- _Work order_
Filter this data down to the lines that hold "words", and copy them.

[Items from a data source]
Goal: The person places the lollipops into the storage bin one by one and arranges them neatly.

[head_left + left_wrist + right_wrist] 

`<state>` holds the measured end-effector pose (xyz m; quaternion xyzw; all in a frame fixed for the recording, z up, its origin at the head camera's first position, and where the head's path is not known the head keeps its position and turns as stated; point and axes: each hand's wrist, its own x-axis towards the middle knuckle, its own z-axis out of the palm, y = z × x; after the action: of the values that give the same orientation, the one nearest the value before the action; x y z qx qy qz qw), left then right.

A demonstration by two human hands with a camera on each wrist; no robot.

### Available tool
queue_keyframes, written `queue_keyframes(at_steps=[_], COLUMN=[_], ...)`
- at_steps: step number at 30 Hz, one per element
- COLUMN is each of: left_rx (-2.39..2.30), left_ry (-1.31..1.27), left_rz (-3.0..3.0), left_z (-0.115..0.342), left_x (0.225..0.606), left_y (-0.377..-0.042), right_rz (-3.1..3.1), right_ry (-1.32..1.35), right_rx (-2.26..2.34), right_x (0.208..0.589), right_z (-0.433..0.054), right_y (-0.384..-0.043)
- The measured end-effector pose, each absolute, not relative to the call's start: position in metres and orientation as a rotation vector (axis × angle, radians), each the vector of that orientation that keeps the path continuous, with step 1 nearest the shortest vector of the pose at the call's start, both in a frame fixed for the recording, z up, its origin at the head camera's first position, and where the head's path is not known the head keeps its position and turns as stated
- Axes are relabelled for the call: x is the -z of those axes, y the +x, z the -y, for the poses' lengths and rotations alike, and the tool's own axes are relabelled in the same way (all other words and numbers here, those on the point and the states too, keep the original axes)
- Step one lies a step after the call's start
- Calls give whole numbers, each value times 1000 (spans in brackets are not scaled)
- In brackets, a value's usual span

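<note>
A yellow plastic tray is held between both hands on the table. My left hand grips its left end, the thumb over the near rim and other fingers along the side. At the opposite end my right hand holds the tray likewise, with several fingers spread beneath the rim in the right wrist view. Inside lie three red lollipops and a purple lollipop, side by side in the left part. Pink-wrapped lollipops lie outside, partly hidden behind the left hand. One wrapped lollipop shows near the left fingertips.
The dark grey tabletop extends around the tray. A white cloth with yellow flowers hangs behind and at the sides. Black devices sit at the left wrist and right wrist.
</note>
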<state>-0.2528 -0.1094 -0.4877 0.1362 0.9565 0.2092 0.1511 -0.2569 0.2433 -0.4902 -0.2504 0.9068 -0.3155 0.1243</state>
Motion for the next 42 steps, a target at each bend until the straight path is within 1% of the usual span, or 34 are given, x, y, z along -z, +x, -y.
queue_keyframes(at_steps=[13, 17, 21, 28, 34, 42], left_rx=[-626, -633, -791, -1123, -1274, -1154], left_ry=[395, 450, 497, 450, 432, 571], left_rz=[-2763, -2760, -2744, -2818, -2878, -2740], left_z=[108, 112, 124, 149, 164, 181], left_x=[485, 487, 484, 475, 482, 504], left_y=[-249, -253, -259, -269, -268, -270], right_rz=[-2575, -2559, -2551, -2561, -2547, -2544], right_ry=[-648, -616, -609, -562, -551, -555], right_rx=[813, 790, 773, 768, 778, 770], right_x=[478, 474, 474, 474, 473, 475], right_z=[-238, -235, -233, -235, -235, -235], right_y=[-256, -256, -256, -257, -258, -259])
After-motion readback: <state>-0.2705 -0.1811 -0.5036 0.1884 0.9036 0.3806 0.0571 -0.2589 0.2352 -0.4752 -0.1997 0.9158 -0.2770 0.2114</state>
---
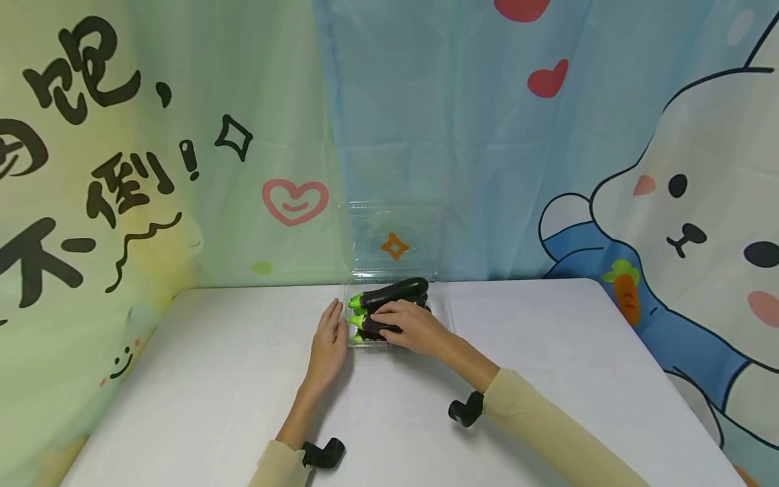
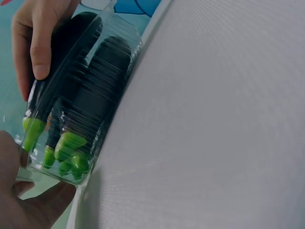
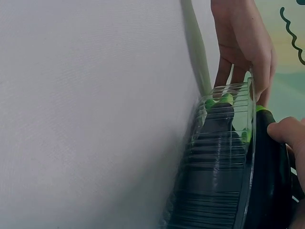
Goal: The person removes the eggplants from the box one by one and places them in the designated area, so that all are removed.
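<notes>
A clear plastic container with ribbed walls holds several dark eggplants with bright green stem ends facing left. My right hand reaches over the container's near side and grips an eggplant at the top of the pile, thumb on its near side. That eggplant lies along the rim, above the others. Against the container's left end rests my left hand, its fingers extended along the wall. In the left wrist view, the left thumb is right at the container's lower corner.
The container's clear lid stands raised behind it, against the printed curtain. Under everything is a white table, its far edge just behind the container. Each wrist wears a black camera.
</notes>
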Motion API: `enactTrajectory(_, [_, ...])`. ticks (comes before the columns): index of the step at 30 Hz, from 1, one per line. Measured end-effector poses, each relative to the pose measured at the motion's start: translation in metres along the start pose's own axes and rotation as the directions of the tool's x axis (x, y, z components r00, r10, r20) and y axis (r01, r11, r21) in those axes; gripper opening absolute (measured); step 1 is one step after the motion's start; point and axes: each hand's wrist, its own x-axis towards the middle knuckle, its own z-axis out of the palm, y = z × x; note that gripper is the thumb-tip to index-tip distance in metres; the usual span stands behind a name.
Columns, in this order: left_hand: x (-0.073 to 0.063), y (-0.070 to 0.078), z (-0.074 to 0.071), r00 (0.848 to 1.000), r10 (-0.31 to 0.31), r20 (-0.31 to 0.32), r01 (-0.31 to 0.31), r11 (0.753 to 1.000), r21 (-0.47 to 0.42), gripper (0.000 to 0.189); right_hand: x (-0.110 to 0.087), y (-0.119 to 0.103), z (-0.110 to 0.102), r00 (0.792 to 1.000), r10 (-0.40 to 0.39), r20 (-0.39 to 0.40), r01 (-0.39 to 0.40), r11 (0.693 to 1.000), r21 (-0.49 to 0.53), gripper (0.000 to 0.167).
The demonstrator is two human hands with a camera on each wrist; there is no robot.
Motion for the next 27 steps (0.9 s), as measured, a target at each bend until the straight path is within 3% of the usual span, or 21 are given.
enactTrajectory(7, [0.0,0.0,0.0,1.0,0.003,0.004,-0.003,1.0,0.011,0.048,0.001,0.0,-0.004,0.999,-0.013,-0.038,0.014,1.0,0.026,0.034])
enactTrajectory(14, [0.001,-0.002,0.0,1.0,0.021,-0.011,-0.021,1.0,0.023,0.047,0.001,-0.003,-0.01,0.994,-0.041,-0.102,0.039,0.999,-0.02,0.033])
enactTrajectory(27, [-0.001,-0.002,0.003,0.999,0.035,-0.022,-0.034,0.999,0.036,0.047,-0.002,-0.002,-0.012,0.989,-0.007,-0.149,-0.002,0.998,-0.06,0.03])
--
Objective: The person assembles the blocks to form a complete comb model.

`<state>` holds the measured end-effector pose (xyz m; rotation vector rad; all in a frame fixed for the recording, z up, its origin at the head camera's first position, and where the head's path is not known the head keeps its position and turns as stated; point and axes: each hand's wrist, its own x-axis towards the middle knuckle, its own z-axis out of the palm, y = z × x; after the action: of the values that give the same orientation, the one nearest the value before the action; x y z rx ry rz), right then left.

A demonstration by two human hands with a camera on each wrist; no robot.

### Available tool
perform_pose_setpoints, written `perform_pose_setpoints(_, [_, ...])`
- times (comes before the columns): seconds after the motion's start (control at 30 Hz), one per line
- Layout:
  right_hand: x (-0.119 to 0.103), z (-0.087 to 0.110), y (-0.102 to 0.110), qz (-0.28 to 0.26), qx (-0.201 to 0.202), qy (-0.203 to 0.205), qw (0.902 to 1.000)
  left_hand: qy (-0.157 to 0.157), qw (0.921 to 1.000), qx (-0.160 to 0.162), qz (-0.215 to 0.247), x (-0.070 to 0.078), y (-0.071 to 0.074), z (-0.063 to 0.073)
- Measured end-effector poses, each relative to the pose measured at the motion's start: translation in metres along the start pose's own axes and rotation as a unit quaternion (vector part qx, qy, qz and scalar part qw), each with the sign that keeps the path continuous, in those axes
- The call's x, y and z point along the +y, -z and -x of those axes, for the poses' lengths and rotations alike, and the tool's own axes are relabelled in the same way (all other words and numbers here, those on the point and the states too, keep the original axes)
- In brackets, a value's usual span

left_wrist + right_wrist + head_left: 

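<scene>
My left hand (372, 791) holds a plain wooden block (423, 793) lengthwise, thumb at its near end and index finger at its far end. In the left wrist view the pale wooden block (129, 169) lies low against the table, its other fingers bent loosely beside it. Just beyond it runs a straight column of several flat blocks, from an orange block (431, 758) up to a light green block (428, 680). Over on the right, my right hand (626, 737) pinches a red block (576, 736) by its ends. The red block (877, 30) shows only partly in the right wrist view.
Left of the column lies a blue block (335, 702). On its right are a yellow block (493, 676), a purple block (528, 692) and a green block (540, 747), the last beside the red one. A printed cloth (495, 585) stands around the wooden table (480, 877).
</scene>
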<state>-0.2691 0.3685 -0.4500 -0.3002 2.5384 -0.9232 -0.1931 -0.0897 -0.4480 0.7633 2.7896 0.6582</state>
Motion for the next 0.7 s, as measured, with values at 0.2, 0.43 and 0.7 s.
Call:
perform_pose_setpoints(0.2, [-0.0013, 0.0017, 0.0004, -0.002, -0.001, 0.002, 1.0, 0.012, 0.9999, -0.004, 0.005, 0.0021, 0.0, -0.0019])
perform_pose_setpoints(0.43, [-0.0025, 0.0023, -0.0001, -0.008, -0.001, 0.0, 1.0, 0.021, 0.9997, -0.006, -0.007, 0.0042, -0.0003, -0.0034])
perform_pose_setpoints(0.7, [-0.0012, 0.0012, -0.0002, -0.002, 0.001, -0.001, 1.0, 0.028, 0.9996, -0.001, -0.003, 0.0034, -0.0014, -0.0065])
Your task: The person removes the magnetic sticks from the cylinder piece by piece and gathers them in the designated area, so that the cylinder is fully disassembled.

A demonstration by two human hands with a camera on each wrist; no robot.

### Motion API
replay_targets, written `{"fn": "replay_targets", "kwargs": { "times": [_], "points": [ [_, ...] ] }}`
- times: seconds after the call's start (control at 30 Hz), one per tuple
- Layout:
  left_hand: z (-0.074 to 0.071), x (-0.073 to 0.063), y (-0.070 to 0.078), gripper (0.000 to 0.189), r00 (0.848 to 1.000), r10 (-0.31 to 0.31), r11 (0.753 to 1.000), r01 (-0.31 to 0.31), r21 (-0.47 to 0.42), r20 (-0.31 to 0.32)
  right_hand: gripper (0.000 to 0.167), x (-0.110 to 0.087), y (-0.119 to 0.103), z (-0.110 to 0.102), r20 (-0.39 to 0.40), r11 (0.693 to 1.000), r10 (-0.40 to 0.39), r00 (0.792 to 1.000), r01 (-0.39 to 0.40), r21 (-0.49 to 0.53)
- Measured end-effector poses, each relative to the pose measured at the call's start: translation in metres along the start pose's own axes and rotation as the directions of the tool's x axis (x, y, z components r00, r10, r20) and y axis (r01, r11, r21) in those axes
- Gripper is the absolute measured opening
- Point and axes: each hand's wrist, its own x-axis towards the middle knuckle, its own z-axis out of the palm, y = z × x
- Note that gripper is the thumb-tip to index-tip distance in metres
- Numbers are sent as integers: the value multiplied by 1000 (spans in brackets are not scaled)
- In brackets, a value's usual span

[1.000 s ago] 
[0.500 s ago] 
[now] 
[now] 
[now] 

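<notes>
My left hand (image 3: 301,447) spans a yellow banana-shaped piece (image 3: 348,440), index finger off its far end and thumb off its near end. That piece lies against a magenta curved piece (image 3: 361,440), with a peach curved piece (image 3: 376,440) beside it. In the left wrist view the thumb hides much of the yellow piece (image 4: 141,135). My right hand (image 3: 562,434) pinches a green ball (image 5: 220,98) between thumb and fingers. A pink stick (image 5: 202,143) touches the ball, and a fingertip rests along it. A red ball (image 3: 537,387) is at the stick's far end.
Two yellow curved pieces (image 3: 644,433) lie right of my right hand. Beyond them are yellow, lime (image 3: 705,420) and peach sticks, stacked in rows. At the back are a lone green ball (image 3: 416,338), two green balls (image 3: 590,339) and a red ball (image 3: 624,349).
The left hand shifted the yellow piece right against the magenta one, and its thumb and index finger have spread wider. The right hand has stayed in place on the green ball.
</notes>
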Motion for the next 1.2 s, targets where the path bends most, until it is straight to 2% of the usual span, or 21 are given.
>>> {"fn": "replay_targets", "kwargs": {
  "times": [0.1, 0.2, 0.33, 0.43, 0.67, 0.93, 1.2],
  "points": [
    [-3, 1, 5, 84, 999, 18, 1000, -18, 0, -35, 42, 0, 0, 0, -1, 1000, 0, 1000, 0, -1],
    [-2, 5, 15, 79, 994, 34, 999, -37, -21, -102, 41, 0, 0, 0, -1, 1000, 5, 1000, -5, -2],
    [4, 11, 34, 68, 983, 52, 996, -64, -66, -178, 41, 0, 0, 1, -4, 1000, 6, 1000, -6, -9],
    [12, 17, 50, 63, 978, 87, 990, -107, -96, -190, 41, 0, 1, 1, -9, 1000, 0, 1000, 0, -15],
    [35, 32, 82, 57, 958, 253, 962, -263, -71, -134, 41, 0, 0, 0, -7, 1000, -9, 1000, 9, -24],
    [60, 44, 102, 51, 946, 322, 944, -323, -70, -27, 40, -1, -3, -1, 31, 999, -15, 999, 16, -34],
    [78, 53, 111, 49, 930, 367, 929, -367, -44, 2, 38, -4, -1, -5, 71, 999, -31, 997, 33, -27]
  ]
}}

- _Exercise response_
- Axes are relabelled for the call: x is the -z of those axes, y the +x, z the -y, for the poses' lengths and rotations alike, and the tool's own axes are relabelled in the same way (all other words and numbers here, those on the point and the states too, keep the original axes)
- The call's x, y and z point along the +y, -z and -x of those axes, for the poses' lengths and rotations alike, and the tool's own axes are relabelled in the same way (all other words and numbers here, those on the point and the states too, keep the original axes)

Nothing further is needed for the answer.